How large would you like your climate risk to be?

While the title of this thought piece might appear a little strange (“as small as possible please!”), my original (more accurate) title was even stranger: “When it comes to damage functions, are you a quadratic or logistic person?” All will become clear, very soon.

I have previously suggested that our breaching of various planetary boundaries is proof that we are increasing systemic risk. In this piece I aim to explore what might be the consequences of breaching planetary boundaries and triggering systemic risk. Specifically, I will focus on the carbon emissions boundary, because that is where most of the modelling is.

The phrase ‘damage functions’ is part of the jargon used within the modelling of climate risk. The damage function in a model relates the amount of predicted warming to an amount of predicted economic damage. The choice of damage function matters. They can be more, or less, aggressive. So, different models of climate risk will show a different amount of economic damage for the same amount of warming. It is therefore important to understand the damage function, and choose one that corresponds with your climate beliefs.

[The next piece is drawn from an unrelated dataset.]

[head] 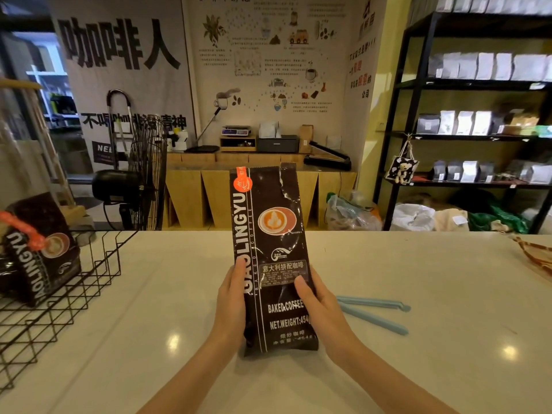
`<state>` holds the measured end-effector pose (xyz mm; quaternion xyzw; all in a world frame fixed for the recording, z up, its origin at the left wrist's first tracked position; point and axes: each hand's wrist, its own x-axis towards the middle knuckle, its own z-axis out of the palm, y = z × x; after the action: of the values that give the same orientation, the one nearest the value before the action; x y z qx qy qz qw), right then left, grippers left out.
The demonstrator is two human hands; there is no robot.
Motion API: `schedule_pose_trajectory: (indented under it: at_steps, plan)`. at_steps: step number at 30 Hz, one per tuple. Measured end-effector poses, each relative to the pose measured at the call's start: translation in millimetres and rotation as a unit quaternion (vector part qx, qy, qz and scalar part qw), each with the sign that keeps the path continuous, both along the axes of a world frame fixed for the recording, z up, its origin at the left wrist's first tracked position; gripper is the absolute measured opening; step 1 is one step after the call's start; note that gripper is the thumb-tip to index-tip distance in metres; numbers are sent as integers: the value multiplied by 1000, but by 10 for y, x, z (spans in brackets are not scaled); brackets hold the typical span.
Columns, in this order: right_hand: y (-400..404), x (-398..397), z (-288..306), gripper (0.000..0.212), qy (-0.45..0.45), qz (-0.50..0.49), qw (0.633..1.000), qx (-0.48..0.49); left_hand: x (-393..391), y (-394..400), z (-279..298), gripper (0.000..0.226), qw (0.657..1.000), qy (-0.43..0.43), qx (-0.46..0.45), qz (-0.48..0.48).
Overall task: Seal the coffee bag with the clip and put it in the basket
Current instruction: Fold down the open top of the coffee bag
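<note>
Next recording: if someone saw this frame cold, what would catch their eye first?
The tall black coffee bag standing upright at the centre of the white counter, its top torn open, held on either side by the left hand and right hand. Just right of it lies a pale blue clip, open and unused. At far left, a black wire basket already holds a similar bag with an orange clip.

This is a coffee shop or coffee retailer's room. Black metal shelving [466, 85] along the right wall carries rows of sealed white and grey pouches. The back wall bears a large banner [122, 55] with bold Chinese characters beside an illustrated coffee poster [268, 55] (beans, cups, a plant). Below them a wooden bench [260, 180] holds a scale [236, 131] and a heat sealer [327, 158]. A white counter [418, 294] runs across the foreground.
</note>
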<state>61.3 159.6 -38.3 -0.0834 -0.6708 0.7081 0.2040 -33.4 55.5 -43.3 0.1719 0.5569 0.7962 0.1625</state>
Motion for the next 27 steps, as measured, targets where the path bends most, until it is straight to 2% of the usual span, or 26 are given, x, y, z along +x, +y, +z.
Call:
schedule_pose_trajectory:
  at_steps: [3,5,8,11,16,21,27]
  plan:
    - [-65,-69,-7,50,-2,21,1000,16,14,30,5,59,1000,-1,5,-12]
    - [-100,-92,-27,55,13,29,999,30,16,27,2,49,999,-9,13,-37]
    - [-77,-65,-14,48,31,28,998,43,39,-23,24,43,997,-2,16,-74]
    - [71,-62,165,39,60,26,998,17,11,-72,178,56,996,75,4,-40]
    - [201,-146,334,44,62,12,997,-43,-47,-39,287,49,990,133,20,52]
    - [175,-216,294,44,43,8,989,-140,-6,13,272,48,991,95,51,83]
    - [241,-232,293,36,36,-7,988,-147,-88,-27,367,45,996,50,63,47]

To illustrate this with examples, a really aggressive model (eg Burke et al 2015) would suggest a 23 per cent loss of GDP at 4C of warming. A less aggressive model (eg Khan et al 2019) would suggest a 7 per cent loss of GDP at 4.5C of warming. These answers are materially different, and we would expect different impacts on asset prices. However, both these models – and, in fact, the majority of models of climate risk – use what is known as a ‘quadratic’ damage function.

Our TAI paper Pay now or pay later? argued that the results above were substantial underestimates. And in a previous thought piece, Climate tipping points change everything, I argued that the wrong baseline was being used. Instead, I suggested a better baseline was to consider a 100% loss of GDP as currently measured due to unmanaged climate change and to work back from there.

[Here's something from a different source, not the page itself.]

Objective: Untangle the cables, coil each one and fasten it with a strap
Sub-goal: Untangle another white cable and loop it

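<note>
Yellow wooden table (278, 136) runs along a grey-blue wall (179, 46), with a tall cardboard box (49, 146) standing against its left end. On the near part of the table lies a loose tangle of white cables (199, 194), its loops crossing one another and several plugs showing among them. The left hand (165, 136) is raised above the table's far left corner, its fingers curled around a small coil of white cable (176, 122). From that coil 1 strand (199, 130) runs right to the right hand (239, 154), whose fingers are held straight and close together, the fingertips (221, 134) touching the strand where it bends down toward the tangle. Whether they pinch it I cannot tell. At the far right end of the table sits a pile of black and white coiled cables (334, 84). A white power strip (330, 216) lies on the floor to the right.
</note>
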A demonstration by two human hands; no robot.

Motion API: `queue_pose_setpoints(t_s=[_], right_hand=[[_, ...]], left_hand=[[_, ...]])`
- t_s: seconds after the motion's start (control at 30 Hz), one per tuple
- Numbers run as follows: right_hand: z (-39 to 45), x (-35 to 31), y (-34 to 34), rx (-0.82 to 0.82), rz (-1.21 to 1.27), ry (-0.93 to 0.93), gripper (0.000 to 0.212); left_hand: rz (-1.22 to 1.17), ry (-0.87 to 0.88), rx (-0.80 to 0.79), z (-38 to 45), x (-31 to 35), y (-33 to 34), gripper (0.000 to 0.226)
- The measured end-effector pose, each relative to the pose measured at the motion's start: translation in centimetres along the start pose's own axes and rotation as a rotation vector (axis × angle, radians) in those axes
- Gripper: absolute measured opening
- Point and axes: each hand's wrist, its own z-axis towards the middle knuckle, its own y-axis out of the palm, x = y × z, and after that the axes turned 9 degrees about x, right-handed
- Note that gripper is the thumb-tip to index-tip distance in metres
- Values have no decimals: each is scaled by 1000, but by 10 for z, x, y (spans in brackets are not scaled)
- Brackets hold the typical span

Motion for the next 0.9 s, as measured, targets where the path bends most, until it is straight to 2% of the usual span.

Now seems a good time to push harder on that idea. It is clear to me at least, that there is some level of warming at which all economic activity ceases. Sometime before that, it would appear reasonable to assert that humans will lose interest in measuring GDP or other conventional measures of growth because survival is more pressing. At what temperature might this occur? In the appendix of our Pay now or pay later? paper we listed physical damage as set out by the IPCC[1]. Among other effects, a temperature rise between 2.5 and 4.5C is expected to lead to the ‘widespread death of trees’ and ‘reduced provision of ecosystem services’. I will leave you to decide the level of warming associated with a 100 per cent loss of GDP – but it could be as low as 5C.

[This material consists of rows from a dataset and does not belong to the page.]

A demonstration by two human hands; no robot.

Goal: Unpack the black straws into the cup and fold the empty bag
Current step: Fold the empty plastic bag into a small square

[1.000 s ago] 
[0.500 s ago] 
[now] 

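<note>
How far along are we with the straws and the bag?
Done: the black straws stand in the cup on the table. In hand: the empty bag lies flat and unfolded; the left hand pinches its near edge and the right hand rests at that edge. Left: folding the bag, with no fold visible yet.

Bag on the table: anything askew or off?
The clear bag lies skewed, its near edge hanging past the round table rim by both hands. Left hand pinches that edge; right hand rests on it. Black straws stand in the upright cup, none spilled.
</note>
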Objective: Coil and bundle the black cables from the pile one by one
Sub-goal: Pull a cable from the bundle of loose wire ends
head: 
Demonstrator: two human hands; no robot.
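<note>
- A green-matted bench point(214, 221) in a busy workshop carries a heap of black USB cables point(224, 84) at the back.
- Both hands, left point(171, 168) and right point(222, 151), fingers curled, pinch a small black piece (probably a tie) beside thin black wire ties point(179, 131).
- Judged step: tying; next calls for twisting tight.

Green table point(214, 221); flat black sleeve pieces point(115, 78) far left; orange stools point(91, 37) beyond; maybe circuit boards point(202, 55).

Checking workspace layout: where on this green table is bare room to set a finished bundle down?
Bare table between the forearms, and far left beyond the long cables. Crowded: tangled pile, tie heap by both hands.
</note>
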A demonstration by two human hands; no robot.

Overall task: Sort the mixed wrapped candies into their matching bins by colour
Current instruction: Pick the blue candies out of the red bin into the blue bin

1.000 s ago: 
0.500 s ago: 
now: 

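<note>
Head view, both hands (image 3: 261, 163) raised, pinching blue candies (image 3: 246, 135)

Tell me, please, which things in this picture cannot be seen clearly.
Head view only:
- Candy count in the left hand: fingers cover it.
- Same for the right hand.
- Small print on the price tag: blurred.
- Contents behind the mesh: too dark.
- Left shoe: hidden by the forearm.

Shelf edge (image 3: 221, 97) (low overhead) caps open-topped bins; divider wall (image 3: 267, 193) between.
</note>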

The question now is what shape of damage function should we draw between where we are[2] and a 100 per cent loss of GDP. It could be linear, but I would suggest a ‘logistic’ function (sigmoidal, or S-curve) is more realistic. Damage will accumulate slowly in the near term and then accelerate. How quickly it accelerates will depend on the temperature limit you chose above. But for any reasonable range of temperature limits, a logistic damage function will suggest a loss of GDP that is a multiple of the damage suggested by a quadratic function. In turn, this would suggest that the potential risk to asset prices is way, way higher than any modelling results you have seen to date.

So, what do you believe about climate? Do you believe the physical damage it will cause will rise at a faster rate (non-linear) as temperature rises? Do you believe that indoor work will be adversely affected, as well as outdoor work[3]? Do you believe that climate tipping points exist, and some could be triggered at low levels of warming? The more strongly you believe these, and similar aspects, the more I would suggest you consider a logistic damage function. Forewarned is forearmed.

[1] From the IPCC WGII Sixth Assessment Report’s Technical Summary

[2] Over the decade to 2020, annual climate damage was estimated to be around 0.2% of world GDP (Equity Investors Must Pay More Attention to Climate Change Physical Risk, IMF blog, May 29, 2020). This level of damage was associated with a level of warming rising from around +1C to +1.1C. A Grantham Institute policy publication dated 30 May 2022 estimated climate damage in the UK at 1.1% of GDP (What will climate change cost the UK? Risks, impacts and mitigation for the net-zero transition)

[3] Many models, and their damage functions, assume that 85-90% of GDP will be unaffected by warming because the activities are performed indoors


Tim Hodgson is co-founder of the Thinking Ahead Institute at WTW, an innovation network of asset owners and asset managers committed to mobilising capital for a sustainable future.